In order to verify the effectiveness of the method for detecting multiple targets in scenes with different actual complexity, actual scene data is adopted for testing, and the targets in the scenes are vehicles.
Fig. 5 shows a scene where a vehicle passes through aroad 3 km away from atarget 3 km away in a static complex scene and shot by a 1080p ball machine located on an iron tower, in the prior art, a row of cars parked on a roadside has a great interference on the detection of an actual moving vehicle, and due to a long distance, the imaging of the target is small, and meanwhile, the background is disordered, and the interference of similar targets makes a great challenge for the actual target detection.
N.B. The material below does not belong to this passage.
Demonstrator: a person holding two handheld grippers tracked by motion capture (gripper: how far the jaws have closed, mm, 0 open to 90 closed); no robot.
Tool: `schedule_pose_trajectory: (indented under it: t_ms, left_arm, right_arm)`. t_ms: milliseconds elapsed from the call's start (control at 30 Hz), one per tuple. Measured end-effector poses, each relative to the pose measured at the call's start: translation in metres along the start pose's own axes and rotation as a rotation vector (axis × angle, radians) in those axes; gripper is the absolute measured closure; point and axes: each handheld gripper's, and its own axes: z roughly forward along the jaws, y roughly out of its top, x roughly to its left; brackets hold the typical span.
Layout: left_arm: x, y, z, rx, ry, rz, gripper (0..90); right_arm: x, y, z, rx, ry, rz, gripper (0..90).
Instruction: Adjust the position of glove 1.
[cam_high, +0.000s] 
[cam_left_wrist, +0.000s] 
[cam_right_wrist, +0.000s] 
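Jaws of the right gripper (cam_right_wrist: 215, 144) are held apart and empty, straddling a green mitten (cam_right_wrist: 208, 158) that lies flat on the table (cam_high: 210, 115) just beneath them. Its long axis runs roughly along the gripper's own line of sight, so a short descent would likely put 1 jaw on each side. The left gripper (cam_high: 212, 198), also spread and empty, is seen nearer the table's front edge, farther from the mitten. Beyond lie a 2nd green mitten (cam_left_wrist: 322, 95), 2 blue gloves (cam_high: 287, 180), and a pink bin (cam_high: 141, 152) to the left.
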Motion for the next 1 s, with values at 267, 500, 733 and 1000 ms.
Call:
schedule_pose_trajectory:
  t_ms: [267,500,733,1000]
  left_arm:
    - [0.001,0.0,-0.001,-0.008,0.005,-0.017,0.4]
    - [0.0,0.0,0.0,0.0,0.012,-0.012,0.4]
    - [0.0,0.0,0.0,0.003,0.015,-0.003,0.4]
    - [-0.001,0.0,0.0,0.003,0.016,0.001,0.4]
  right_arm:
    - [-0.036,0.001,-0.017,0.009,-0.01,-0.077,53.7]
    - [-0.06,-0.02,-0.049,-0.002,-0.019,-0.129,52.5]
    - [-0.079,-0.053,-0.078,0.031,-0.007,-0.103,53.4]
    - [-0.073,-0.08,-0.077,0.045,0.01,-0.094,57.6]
The method can accurately eliminate the interference of the pseudo targets, and finally obtain an accurate detection result which is very clear in a red rectangular frame in the graph.
Fig. 6 shows that in a haze weather in a static complex scene, a 3-km expressway scene shot by a 1080p dome camera located on an iron tower increases great difficulty for actual detection tasks due to haze influence, interference of a dynamic background, multi-target staggering and shielding. After the method eliminates the dynamic background interference, the real target is marked to be very clear in a red rectangular frame in the image, namely the vehicle moving on the highway.
Fig. 7 shows a scene of an urban intersection at 500m, which is shot by a network dome camera in a static complex scene, wherein a target is easily shielded by trees and buildings. From the result, the method can still realize the rapid and accurate detection of the target under the above challenges, is very clear in a red rectangular frame in the figure, and solves the problem in practical application to a great extent.
In addition, in order to verify the advantages of the method of the invention compared with the prior art, the method of the invention is compared with the existing two mainstream static scene target detection methods GMM and VIBE, the detection rate, the false alarm rate and the operation complexity are used as evaluation criteria, and the actual complex scene data is tested on an embedded platform (DSP + FPGA), and the results are shown in table 1 below. As the GMM is only simulated on the PC, the time consumption is high, and the realization on an embedded platform is not considered. As can be seen from the table, compared with the prior art, the method can obtain higher detection rate and lower false alarm rate in a complex scene, and the algorithm after optimization has high real-time performance when running on the embedded platform, and is easy to realize.
Table 1 comparison of the effect of the process of the invention with the prior art:
| evaluation index | GMM | VIBE | The method of the invention |
| Detection rate | 90.9% | 92.5% | 95.6% |
| False alarm rate | 16.8% | 24.5% | 4.9% |
| Time consuming | >40ms | 20ms | 25ms |
The invention simplifies and optimizes the classic codebook model by the editable device, and combines the processing of target screening, sequencing and numbering in the DSP module, thereby overcoming the defects of high false alarm, low detection rate and high false detection of the traditional multi-target detection method, realizing the rapid and effective detection of multiple targets in a static complex scene, and obtaining better effect in the application of the actual scene.
The invention has not been described in detail and is part of the common general knowledge of a person skilled in the art.
It will be appreciated by those skilled in the art that the above embodiments are illustrative only and not intended to be limiting of the invention, and that changes may be made to the above embodiments without departing from the true spirit and scope of the invention, which is defined by the appended claims.